**Problem description**
Reproduce word for word the lines between those holding "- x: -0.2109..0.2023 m" and "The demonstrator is", inclusive, and nothing else from the data below.

+---+

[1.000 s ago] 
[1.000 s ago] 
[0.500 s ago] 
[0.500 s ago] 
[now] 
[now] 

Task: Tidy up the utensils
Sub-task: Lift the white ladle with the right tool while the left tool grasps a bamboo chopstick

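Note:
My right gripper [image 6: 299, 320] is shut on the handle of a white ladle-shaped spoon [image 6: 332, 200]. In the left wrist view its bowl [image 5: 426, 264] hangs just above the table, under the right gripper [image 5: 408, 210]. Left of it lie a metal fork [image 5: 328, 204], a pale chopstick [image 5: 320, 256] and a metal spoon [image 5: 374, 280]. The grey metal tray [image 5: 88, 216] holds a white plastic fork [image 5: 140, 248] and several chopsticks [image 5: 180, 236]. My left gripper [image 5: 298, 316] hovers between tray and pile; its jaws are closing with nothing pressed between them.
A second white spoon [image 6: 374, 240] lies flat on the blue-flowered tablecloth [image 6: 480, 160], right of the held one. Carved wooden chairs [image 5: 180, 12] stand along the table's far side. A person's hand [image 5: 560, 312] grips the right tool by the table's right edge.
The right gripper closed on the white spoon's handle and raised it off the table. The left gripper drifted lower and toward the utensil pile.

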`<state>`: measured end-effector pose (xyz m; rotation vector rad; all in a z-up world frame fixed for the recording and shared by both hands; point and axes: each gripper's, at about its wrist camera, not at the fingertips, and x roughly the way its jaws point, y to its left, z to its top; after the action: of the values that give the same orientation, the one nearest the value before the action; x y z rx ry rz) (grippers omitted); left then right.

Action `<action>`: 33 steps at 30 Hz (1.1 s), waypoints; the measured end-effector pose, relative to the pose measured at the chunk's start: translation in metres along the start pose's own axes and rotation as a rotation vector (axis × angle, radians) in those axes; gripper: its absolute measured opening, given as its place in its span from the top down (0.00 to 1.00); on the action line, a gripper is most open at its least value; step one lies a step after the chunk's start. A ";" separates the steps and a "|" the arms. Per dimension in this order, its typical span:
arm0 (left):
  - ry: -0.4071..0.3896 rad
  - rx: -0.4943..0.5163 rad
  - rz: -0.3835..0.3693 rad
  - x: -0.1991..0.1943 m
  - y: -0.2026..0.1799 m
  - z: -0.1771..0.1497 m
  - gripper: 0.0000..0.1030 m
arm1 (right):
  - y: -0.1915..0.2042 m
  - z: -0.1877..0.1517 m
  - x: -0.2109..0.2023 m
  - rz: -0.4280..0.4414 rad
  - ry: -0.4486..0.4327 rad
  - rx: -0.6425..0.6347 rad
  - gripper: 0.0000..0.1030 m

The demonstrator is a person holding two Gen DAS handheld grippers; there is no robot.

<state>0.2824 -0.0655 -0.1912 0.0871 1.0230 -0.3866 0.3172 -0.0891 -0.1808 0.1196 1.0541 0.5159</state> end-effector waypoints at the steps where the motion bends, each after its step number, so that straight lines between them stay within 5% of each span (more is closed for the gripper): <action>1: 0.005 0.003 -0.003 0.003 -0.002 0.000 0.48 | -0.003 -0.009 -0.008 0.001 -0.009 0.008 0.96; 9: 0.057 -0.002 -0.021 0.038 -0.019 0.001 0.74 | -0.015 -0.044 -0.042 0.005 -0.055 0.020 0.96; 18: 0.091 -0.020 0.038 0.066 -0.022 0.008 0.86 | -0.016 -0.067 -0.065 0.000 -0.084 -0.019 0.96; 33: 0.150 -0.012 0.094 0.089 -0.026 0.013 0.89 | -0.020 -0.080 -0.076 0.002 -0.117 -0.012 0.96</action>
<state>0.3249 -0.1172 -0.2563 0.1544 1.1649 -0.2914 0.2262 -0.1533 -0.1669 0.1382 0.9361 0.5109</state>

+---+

**The completed task**
  - x: -0.2109..0.2023 m
  - rz: -0.4280..0.4414 rad
  - ry: -0.4486..0.4327 rad
  - rx: -0.6425..0.6347 rad
  - gripper: 0.0000..0.1030 m

The demonstrator is a person holding two Gen DAS handheld grippers; there is no robot.

Nothing further is needed for this exercise.